The past year I’ve been in a process of reinventing myself. It has been a journey into discovering my sense of self worth and what it means to show up and say, “yes” and when it is okay to stay home or say, “no.”
Reinvention meant a personal revolution, it meant turning over and reimagining what my life might look like. Reinvention meant embracing the fact that showing up and saying “yes,” might mean being situations I never imagined I would be, accepting that not everyone will like me (I know, crazy? right), and acknowledging when things go well. It also showed me that by practicing self care (and that meant sometimes saying “no”) I had more energy and was a better Mel.
A major part of my personal revolution is acknowledging when things are actually going okay, accepting and embracing my successes. (I hope you’ll keep in mind that even as I write this, I’m very uncomfortable with the idea of doing this. Not sure where I picked this up, but I grew up with a sense of just doing good things and keep going. I am overachievy and know this, but nothing is ever good enough and even if it is, I certainly don’t acknowledge it. That would be showing off. And no one wants to be a show off. )

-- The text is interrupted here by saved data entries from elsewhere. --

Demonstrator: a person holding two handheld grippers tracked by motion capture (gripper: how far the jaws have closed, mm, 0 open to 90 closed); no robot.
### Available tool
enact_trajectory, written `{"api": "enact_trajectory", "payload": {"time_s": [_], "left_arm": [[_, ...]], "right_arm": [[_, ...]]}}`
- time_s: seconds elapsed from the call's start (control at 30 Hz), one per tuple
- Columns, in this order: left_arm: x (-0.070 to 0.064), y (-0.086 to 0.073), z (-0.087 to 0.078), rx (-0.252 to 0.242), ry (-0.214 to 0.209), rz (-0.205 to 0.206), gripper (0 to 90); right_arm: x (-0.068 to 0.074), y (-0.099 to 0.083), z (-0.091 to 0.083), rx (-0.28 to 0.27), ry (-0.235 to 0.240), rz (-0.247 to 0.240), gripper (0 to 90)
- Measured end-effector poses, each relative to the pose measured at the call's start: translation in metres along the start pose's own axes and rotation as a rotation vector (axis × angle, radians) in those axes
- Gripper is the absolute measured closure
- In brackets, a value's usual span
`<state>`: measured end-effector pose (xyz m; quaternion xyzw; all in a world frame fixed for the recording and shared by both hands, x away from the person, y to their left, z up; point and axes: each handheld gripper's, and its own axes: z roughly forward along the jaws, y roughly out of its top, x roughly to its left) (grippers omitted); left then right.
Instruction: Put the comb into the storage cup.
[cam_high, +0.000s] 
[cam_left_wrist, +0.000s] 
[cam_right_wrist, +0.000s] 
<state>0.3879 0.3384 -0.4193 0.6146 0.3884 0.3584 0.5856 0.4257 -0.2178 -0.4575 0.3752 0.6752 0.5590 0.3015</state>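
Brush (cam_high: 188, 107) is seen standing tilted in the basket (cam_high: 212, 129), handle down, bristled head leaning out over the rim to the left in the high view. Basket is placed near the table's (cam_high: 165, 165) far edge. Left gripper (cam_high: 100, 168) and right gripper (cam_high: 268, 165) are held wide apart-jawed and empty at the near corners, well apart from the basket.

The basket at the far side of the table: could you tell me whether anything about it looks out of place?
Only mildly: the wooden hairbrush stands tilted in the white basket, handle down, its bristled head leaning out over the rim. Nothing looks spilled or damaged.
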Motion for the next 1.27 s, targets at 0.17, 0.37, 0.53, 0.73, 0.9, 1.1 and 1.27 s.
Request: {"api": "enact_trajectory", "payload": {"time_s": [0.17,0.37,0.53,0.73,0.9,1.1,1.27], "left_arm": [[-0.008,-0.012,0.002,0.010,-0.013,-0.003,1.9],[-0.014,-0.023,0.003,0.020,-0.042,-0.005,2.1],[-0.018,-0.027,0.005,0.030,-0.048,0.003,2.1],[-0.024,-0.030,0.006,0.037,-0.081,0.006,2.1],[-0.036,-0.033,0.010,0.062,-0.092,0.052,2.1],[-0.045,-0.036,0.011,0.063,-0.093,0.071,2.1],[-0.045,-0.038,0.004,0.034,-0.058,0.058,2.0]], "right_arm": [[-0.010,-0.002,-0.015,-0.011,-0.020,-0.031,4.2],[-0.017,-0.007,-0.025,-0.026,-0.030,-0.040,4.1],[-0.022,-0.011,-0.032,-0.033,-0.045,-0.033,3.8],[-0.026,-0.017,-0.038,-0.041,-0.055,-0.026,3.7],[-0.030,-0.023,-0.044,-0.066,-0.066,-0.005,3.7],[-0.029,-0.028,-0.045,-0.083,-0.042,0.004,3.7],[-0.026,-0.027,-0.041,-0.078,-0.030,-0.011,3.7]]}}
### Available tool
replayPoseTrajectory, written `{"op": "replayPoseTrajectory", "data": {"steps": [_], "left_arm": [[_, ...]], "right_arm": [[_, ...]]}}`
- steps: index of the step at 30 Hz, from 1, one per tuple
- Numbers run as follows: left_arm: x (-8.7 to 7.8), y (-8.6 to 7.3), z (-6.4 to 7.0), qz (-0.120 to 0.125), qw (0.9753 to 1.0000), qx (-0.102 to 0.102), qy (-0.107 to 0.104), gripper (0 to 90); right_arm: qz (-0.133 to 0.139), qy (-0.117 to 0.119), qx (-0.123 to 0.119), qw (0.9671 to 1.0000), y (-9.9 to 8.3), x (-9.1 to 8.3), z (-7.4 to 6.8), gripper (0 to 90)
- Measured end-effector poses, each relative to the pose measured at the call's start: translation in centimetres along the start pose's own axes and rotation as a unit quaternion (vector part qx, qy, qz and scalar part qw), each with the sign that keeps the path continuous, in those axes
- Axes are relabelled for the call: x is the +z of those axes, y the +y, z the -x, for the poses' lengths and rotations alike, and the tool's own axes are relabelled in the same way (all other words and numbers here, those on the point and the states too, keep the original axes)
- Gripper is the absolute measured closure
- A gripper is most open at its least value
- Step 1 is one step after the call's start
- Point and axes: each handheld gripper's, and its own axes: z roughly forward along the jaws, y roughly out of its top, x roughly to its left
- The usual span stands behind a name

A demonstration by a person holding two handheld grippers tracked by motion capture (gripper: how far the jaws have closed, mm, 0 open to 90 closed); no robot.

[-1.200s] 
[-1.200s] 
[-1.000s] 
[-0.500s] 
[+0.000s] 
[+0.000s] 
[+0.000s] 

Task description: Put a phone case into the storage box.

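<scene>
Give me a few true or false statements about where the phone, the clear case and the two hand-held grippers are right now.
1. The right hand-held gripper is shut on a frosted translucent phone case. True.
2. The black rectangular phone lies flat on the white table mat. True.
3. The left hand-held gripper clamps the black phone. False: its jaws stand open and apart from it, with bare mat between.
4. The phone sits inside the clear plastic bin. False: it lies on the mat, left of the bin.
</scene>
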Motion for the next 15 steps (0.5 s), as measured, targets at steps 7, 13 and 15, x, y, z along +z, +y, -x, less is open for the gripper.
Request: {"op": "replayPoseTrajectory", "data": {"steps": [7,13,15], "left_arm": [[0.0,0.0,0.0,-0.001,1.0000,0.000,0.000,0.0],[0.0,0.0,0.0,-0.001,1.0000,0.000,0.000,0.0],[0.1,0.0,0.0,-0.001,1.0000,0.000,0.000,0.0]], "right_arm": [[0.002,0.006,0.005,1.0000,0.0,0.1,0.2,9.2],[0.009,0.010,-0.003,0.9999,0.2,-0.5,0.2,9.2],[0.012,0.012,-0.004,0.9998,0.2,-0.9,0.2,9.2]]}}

If I look back upon how things have shifted in the last twelve months, I almost don’t recognize my own life. And that is something worthy of attention–perhaps even recognition.
The fact is, when someone asked me recently what I would do to improve my life, or do something different, I realized that I was doing exactly what I set out to do. I am working on my dream project with a dream editor and revving up to submit the next draft in two weeks. I am giving back to my community by teaching English part time, picking up a few freelance social media (answer this Call for Papers) and writing projects and manuscript consultation clients. One of these opportunities allowed me to return to PEI and work with the community. (I plan to write more about that soon.) I am also volunteering for organizations that I care about and gave two lecture with people I respect, most recently at NeMLA:
As I enter this next phase–which involves a “to do” list in multiple variations and for multiple tasks–I’m both excited and scared for what will come next. I am at once present and looking forward. Practicing gratitude is a big part, as is recognizing the fear in failing and succeeding. I worry that what I create will fall flat of my own expectations. But. BUT. I am excited to be heading into the writing cave, the next semester, two trips this summer (with a possible third). I am excited to connect with old friends, engage with new ones, and be grateful when it all goes in an entirely different direction than what I had envisioned.
Because, honestly, it is probably better.